BEGIN PROVIDED MATERIAL
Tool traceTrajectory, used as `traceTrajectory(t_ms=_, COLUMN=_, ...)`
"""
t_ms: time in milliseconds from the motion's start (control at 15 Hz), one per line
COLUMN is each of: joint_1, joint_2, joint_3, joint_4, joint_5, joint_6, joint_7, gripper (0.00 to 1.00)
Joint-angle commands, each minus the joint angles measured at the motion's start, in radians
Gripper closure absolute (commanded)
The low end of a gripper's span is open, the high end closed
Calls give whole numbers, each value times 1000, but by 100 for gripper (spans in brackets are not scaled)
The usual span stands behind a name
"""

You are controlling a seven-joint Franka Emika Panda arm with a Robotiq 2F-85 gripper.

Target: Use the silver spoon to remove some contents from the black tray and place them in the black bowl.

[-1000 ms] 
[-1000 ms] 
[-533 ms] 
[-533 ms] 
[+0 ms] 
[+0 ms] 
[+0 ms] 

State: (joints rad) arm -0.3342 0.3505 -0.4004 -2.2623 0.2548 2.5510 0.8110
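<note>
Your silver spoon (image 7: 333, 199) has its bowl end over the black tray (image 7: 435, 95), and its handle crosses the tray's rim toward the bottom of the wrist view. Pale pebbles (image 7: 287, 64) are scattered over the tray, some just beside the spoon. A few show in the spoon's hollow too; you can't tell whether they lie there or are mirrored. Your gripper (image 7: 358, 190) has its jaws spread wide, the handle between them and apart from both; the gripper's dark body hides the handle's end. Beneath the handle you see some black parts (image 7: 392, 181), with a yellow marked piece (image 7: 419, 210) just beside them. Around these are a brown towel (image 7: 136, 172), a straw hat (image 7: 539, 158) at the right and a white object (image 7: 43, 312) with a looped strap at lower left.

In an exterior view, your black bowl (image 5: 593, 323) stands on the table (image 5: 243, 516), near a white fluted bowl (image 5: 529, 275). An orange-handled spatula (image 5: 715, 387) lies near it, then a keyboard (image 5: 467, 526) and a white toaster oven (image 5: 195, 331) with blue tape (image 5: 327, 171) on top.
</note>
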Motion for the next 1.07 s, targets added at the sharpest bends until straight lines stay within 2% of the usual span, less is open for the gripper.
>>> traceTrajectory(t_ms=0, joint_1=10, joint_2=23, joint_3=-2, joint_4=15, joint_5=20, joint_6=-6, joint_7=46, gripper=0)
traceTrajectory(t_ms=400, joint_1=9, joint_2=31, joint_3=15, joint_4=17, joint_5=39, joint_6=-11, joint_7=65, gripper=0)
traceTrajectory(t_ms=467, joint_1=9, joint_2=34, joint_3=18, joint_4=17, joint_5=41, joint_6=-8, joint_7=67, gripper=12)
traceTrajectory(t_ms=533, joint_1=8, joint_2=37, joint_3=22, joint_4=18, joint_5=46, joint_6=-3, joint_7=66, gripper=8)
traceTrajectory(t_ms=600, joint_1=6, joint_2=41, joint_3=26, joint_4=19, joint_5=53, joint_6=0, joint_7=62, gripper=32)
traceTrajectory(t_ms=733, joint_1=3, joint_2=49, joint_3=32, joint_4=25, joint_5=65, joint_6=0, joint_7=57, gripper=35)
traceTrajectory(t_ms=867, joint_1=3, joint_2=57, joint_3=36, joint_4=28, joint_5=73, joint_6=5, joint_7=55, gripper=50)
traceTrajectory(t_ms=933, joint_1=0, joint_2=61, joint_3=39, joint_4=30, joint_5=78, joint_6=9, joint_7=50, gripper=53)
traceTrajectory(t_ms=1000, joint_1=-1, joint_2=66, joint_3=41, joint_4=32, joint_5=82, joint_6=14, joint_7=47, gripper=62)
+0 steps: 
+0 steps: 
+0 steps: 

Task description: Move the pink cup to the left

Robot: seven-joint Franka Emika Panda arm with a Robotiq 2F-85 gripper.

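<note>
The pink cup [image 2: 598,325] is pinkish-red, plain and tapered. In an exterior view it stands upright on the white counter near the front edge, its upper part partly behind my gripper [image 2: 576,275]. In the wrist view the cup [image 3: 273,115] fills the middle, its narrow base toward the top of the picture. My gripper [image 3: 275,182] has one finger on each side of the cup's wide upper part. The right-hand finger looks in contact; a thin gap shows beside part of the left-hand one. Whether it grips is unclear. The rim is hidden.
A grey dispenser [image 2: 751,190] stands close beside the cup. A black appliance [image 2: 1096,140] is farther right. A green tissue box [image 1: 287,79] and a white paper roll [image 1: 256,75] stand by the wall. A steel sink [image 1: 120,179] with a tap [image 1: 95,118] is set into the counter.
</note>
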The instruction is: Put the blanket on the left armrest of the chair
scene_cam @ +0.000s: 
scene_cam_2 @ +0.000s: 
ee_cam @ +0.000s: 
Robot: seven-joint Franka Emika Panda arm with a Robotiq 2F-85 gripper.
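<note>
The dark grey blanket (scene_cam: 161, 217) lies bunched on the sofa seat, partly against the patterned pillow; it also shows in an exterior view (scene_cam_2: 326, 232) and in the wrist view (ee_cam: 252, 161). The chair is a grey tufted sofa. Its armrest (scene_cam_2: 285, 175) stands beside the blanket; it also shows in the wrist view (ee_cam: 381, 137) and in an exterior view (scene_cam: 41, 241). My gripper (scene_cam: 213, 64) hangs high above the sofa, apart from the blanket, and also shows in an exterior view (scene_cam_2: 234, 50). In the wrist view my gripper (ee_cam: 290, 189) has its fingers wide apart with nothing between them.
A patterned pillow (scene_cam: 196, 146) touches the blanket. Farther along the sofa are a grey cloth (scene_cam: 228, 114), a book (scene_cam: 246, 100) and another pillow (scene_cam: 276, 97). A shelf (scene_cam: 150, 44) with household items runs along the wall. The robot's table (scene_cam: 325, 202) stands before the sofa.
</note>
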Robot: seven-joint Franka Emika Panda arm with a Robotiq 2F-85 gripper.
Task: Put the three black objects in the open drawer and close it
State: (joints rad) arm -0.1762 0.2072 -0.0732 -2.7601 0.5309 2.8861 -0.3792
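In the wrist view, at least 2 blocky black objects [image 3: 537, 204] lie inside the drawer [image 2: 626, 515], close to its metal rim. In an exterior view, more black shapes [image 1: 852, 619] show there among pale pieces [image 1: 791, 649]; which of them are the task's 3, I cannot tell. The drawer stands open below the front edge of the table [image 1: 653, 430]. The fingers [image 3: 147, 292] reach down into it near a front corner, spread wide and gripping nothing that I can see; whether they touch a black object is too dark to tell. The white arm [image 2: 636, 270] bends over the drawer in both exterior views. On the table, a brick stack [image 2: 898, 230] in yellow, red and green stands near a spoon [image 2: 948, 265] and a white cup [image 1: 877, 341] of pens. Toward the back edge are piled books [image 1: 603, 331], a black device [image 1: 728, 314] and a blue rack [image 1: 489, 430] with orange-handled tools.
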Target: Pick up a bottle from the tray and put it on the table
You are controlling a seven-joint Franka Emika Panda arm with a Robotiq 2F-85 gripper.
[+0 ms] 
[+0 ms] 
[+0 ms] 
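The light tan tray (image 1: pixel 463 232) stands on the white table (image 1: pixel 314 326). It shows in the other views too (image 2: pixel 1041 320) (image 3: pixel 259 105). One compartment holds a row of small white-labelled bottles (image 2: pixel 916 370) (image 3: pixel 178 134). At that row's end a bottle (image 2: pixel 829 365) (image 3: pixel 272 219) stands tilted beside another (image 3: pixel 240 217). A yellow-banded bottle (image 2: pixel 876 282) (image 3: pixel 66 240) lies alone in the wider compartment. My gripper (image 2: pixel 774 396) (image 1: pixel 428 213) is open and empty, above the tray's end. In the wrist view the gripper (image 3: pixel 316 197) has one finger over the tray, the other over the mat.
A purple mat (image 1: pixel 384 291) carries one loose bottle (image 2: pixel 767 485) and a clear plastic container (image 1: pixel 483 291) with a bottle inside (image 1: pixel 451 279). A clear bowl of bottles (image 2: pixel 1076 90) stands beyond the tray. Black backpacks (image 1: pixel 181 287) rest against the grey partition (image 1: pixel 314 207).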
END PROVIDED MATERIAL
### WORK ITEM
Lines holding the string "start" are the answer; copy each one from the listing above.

### SOLVED PROBLEM
t_ms: time in milliseconds from the motion's start (control at 15 Hz), one per line
Joint-angle commands, each minus the joint angles measured at the motion's start, in radians

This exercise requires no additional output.